● **INSTRUCTIONS TO FOLLOW**: Once every line holding "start" in the listing below has been found, give their number and nothing more.

● **SUPPLIED MATERIAL**:
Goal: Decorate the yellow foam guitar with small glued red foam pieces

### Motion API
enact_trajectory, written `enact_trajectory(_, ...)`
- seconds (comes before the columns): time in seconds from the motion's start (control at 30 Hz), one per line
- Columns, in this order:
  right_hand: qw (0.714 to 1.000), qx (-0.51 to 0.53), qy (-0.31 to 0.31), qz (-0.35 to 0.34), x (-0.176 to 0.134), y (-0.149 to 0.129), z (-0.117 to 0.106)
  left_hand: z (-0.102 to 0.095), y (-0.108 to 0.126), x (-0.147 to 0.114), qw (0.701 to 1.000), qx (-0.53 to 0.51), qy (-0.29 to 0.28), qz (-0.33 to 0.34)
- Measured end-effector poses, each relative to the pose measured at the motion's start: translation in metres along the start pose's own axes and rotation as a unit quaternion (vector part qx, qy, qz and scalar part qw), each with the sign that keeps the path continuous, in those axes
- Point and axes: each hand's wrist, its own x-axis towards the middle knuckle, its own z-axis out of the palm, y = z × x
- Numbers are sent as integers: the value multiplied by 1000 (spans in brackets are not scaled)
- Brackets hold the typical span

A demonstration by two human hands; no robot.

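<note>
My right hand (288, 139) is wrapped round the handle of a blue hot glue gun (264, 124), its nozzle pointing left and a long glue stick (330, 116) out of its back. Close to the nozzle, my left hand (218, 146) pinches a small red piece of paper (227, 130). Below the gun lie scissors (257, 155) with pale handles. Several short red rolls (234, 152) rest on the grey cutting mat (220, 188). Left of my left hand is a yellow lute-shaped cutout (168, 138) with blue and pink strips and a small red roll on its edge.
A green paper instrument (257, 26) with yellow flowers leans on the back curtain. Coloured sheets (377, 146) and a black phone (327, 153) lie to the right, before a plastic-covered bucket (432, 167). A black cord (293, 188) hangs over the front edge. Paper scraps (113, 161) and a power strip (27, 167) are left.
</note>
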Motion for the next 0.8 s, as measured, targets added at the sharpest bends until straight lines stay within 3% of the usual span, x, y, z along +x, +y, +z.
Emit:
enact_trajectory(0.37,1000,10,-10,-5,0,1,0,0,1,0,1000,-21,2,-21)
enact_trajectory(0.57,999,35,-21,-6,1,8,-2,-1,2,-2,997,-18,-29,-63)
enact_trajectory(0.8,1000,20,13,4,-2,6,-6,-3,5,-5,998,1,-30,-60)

● **SOLVED EXERCISE**: 2